While she was “topping off,” as the good woman called it, with pancakes and maple-syrup, her new friend fed the baby, and then brought a basin of warm water and soap with soft towels, and washed him carefully and rubbed his back, while he stretched and kicked and laughed. She got a little cotton nightgown that she had laid away in camphor, and put it on him. “Oh!” she said, “he’s good enough to eat!” She took him out to show him to her husband. “Father!” she said. “He’s jest the image of our little John!”

“Can’t help it ef he is,” said the man, who evidently knew what she wished. “We can’t afford ter be a-keepin’ of tramps. She said she was goin’ on. You jes’ let her go on!”

The woman knew it was no use to say more. She came in with tears on her face. But she had Sally make herself decent, and she gave her a cotton gown that had once been pink and was now a rosy white. In it, though it was a little too long, Sally looked quite quaint. It had been the gown of the poor woman’s dear and only daughter, who had died before the little John had died. And then this good, kind soul did up Sally’s scratched and blistered feet in some ointment, with bandages, and dressed them up in a pair of little old shoes she had always kept. After that she put up a luncheon of fried bread and a piece of pie for Sally, and filled the milk-bottle, and Sally shouldered the baby and made off.

But turning for a look at the place where she had met so much kindness, Sally saw the woman crying, and she went back.

“Youse ain’t no need ter feel bad,” she said, as she put her arms round the kind friend’s neck. And then suddenly, in a great fear of she knew not what, she scampered off as fast as her feet would let her.
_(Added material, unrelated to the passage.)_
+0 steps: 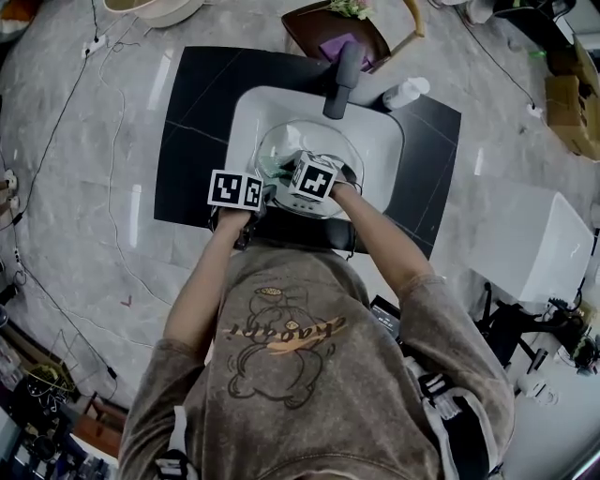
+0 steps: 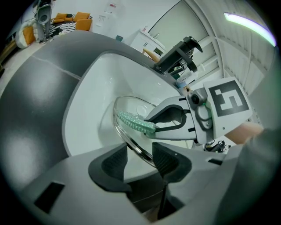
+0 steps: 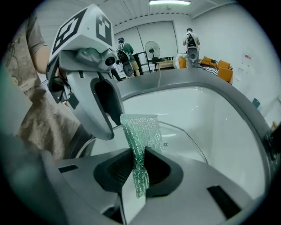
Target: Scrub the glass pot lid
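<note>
The glass pot lid (image 1: 281, 148) stands tilted on its edge in the white sink (image 1: 380, 131). My left gripper (image 1: 267, 192) is at the lid's near rim, which runs between its jaws (image 2: 140, 160); they are shut on the lid (image 2: 131, 110). My right gripper (image 1: 284, 171) comes in from the right, shut on a green scrub cloth (image 3: 140, 132). The cloth (image 2: 134, 121) lies flat against the upper face of the lid (image 3: 184, 145), just beyond the left gripper's white fingers (image 3: 94, 110). In the left gripper view the right gripper (image 2: 151, 125) points left across the lid.
A grey faucet (image 1: 342, 80) overhangs the sink's far edge, with a white bottle (image 1: 405, 92) beside it. The black countertop (image 1: 197, 122) surrounds the sink. A brown tray (image 1: 314, 28) sits behind. People (image 3: 124, 50) stand far off in the room.
</note>
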A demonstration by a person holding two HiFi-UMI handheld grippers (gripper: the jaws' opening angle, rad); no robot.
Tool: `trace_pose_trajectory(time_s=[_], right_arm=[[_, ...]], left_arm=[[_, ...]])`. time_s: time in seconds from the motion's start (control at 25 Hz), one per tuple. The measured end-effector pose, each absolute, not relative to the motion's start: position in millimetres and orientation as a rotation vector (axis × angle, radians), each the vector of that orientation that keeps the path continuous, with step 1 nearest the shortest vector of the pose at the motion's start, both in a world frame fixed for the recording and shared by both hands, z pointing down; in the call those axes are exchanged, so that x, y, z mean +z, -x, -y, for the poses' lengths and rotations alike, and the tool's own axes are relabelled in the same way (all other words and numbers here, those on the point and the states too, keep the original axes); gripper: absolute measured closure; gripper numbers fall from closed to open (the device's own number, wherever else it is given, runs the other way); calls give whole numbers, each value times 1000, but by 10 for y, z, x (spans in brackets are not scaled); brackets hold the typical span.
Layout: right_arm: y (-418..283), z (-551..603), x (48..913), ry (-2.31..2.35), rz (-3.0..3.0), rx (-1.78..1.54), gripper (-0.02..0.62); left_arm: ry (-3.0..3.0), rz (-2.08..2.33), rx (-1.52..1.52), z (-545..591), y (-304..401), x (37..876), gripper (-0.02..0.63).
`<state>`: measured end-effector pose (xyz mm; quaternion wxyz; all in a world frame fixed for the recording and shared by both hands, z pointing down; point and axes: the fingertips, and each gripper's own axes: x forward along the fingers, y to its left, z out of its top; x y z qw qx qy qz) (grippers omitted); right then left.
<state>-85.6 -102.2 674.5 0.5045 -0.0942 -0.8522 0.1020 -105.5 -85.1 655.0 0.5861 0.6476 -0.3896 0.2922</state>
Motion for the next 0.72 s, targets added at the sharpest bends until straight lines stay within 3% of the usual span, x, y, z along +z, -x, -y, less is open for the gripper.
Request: trace_pose_trajectory(time_s=[0.72], right_arm=[[525, 1824, 7431, -13, 1887, 219, 509]], left_arm=[[-1502, 903, 685, 826, 1031, 6550, 425]])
They were very tired and lame little feet now.

XV.

THAT DAY WHEN ALLY WAS LOST.

THE morning had deepened into late forenoon before—going a little way, and resting a little while, and going on again, and stopping a moment to cry, and talking to the baby—Sally gave herself up to rest.

She had come to a place of velvet grass, a glen, that although shut in with green hills, yet gave her a sense of being high in clear sweet air. A stream trickled over some upper cliff in a thin waterfall that gave a murmuring sound. And as the baby was fretting, Sally thought it might be time for his second dinner; and almost before he had finished it, braced by the mountain air and weary with her walk, she fell as sound asleep as the baby did.
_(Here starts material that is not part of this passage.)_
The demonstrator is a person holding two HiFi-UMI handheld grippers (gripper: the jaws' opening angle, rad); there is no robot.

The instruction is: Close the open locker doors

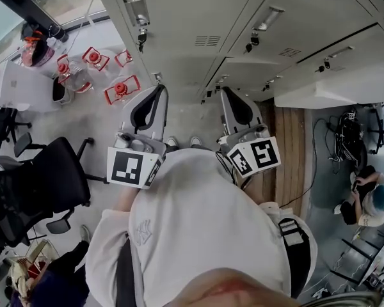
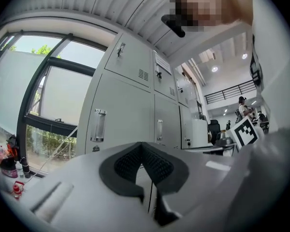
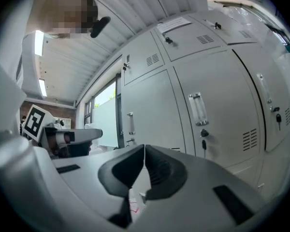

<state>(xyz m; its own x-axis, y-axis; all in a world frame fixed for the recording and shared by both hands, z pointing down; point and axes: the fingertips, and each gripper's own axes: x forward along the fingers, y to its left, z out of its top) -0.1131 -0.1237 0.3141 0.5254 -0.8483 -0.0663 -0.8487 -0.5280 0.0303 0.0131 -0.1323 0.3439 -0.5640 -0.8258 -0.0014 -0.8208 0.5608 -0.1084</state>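
Nearest, at our chest, we hold the left gripper (image 1: pixel 155 98) and the right gripper (image 1: pixel 233 101), each with its fingers clenched together on nothing. Beyond them stands the locker bank (image 1: pixel 179 18). An open locker door (image 1: pixel 333 85) juts out at 2 o'clock, well apart from both grippers. We judge that a hard push could make the door rebound, and that the fingers could snag a hanging key (image 1: pixel 141 40).

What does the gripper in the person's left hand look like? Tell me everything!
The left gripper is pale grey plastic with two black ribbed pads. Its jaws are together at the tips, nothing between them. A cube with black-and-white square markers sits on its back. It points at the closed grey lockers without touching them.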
Sally opened her eyes an hour or two afterwards to behold, bending over her, the most beautiful thing she had ever seen.

It was a golden-haired child with big blue eyes shining out of a flushed and smiling, wondering face.

Sally had heard somewhere, she did not know where, but very vaguely, of such a place as Heaven, of such a thing as an angel. Now she lay there on the soft warm grass, and looked up at the velvet blue sky, and smelled the wind wandering by laden with the breath of the wild sweet-brier, and remembered the wings of the low-darting birds, the murmur of the waterfall, and she came to the instant conclusion that this was Heaven, and that so her mother was not far off.

“Say! Be youse an angel?” she whispered.

“Oh, I’m Ally!” answered the little creature. “I’ve come to find you. You’re one of the Children of the Hill, I suppose, and here’s the baby, the very baby! Come with me quick! Aunt Susan wants the baby!”

“What!” cried Sally in alarm. “It ain’t Heaven den?”

“Why, no,” said Ally. “It’s Green Ridge. It’s the basin where we have picnics.”

“Who’s Aunt Susan?”

“Why, she’s—she’s Aunt Susan at the house. She’s real sweet. And she wants the baby.”

“Is it de ’Statution down there?’

“It’s the farm,—Old Uncle’s farm,” said Ally, “and Uncle Billy’s farm.”

“Oh, de farm-school!” cried Sally, sure now of evil mischance. “Well, I ain’t goin’, and you can tell ’em so!”

“Oh, but I want you to! I live down there—I’m one of the Children of the Valley. We have beautiful times. We learn lessons, a little while mornings, and then we have beautiful times. We’re all learning to swim, and we had fireworks the Fourth of July. And there’s Essie and Janet and Jack and”—just then old Brindle went across a pasture down below. “You aren’t afraid of cows, are you?”

“I ain’t afraid o’ nothin’,” said Sally defiantly.